When you read a recipe, you will often see instructions to bring something to a boil, cook at a simmer, poach in a liquid or so forth. Have you ever thought what those terms mean or if they really make a difference? When my husband (who is a good cook) insists that any bubbles means it is boiling, I tell him that the amount and vigorousness of the bubbling makes a difference. Even though he is often right (don’t tell him I said that), this is one time he is not totally correct.

As you heat water in a pan on the stove, you will first see bubbles at the bottom of the pan. These bubbles rise slightly in the pan but then collapse. As the water gets hot not only on the bottom but throughout, these bubbles rise all the way to the surface before it collapses. This is the point at which your water is considered boiling. If you live at or near sea-level, this will be at 212°F. As I mentioned in a prior tip, that number drops by 2° for every 1000 feet above sea level. For example, at 5000 ft water will boil at approximately 202°F. Once it reaches true boiling, the temperature of the water will not increase despite what you do with the heat level of your burner. So, to decrease the chances of boiling over the pot, decrease your heat source to keep the liquid at a gentle boil. As long as it remains at a boil, the temperature of the water will be the same.

What foods do you cook in boiling water? Pasta, some grains and even vegetables. Cooking vegetables quickly in boiling water helps to retain their flavor and color. This is called blanching and is often followed by a dunk in ice water to prevent over-cooking. Boiling is great for reducing the volume of a liquid such as when you want to concentrate it. Boiling should not be used for more delicate foods which might be harmed by the agitation of the boiling water.

The term “simmering” is sometimes called a “gentle boil” although some experts will argue with that term and say it is not a boil at all. It may be defined as “just below a boil”. You may see bubbles on the sides and bottom of the pan but they should disappear if the liquid is stirred with only an occasional bubble breaking the surface. The water temperature is usually around 180°–200°. It is used to cook foods more slowly and gently. It is also what you aim for when making soup or stock. Simmering over a period of time creates a depth of flavor in those dishes that you will not get in quicker cooking.

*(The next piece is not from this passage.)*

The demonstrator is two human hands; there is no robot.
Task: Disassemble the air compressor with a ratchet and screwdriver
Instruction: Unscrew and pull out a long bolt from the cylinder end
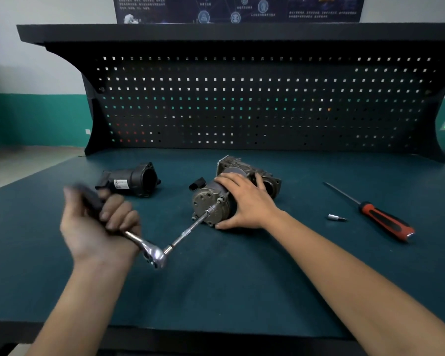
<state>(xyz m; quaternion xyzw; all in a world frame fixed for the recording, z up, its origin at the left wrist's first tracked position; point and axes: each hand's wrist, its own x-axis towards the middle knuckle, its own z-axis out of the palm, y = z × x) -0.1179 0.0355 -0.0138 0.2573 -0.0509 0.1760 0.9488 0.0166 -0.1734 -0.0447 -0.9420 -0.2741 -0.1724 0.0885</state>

Poaching is a technique of cooking a food item in a liquid. The liquid should be just barely simmering and the temperature should be around 160°-180° depending on what food you are poaching. If you are poaching fish or chicken, you want to aim nearer 160° as the meat will get tough and dry at higher temperatures. If you are poaching an egg, you will need water about 180°.

Depending on the dish you are cooking, a visual inspection of your water may be all you need. However, it is definitely worth investigating in a good instant-read thermometer. There are many good ones out there but I love the Thermapen from Thermoworks.